#### WHAT IS REQUIRED:
Scan the entries below for the word "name". Copy each line that has it.

Collected data entries:
%%
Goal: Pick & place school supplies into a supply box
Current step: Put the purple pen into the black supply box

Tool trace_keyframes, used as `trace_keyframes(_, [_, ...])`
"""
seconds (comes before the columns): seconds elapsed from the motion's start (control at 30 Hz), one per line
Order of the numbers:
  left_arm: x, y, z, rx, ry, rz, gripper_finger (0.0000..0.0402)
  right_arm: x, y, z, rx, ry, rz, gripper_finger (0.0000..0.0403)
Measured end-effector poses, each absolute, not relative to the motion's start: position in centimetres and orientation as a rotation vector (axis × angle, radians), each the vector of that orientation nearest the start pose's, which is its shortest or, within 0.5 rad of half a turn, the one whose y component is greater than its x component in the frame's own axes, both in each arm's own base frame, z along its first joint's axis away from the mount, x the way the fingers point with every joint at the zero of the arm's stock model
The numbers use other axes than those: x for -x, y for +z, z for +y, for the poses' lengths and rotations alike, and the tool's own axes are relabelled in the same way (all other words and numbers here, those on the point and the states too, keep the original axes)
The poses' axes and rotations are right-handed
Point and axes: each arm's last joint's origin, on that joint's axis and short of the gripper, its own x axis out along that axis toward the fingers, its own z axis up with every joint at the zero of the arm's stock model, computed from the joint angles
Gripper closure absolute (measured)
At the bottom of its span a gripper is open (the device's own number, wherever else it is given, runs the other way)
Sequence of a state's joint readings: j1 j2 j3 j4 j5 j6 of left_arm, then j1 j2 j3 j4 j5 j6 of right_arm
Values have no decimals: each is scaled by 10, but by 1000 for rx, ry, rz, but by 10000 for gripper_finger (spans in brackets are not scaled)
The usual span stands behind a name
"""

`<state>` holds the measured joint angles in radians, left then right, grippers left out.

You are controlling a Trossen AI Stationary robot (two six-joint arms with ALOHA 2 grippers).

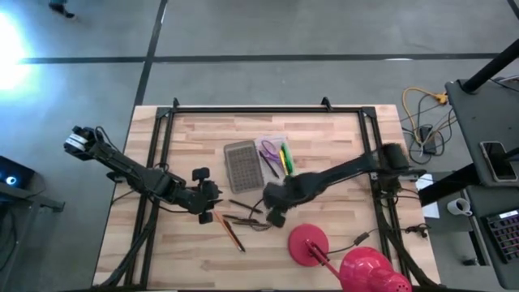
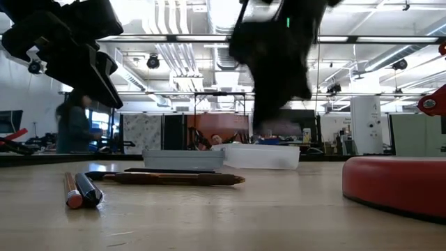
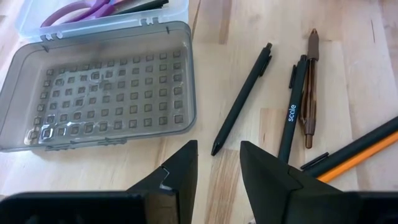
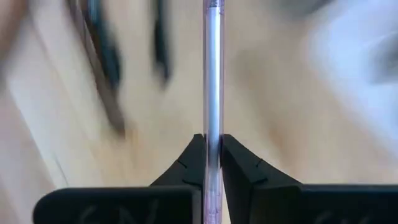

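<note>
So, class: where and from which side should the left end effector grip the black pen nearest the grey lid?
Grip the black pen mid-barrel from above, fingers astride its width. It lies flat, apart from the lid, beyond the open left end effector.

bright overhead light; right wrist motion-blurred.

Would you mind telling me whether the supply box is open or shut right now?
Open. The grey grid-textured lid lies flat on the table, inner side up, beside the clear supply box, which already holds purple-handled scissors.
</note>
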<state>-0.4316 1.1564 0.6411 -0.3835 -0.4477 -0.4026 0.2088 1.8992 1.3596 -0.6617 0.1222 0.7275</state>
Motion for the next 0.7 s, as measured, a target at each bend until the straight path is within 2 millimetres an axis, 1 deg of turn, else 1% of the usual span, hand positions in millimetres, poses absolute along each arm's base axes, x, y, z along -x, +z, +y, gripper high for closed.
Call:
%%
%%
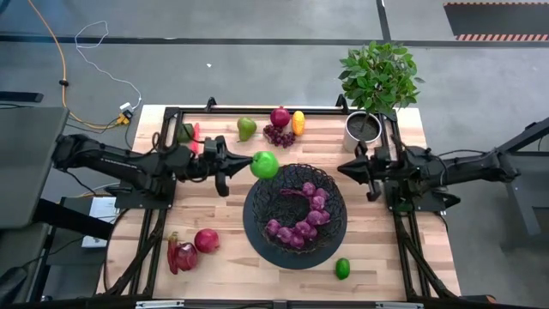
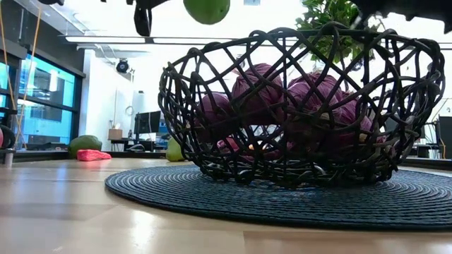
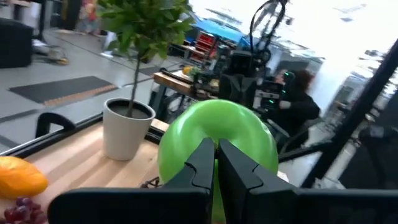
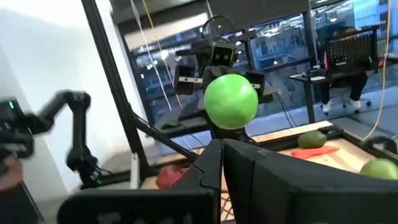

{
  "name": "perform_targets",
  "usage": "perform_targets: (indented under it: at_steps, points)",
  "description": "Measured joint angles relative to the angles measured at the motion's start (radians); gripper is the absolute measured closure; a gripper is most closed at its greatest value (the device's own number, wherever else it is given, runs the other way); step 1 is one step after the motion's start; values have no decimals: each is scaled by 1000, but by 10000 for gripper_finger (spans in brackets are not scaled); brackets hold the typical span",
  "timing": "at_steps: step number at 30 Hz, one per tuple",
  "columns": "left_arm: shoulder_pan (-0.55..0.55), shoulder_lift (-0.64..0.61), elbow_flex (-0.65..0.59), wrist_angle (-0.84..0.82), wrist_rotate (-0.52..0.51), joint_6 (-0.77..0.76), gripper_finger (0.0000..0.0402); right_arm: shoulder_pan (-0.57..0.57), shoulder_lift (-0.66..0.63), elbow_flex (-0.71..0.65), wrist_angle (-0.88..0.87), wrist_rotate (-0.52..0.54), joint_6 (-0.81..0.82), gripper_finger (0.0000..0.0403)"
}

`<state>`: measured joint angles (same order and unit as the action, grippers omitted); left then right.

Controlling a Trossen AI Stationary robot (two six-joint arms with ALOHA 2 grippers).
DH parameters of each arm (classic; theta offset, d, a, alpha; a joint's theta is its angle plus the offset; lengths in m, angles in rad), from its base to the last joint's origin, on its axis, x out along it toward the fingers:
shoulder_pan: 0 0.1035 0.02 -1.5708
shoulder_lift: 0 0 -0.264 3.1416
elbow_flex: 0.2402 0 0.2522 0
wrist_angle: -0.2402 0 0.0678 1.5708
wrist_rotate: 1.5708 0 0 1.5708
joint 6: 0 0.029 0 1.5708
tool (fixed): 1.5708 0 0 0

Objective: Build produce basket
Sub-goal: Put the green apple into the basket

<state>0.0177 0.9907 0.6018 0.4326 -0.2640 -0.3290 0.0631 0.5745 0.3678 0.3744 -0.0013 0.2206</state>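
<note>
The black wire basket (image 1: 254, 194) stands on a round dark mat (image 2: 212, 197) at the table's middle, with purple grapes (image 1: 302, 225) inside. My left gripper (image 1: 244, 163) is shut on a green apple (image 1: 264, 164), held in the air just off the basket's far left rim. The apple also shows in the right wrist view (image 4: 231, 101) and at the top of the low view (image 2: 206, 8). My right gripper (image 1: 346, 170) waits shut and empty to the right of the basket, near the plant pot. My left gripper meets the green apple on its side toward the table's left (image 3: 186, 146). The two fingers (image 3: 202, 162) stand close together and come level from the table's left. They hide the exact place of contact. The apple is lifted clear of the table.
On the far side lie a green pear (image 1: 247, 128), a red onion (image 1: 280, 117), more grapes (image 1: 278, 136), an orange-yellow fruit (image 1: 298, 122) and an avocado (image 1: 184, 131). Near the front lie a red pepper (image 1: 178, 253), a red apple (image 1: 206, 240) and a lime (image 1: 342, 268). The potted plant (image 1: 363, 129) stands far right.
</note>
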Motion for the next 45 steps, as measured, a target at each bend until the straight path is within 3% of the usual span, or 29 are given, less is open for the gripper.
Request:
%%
#### ANSWER TO THIS TASK:
The usual span stands behind a name
  "name": "perform_targets",

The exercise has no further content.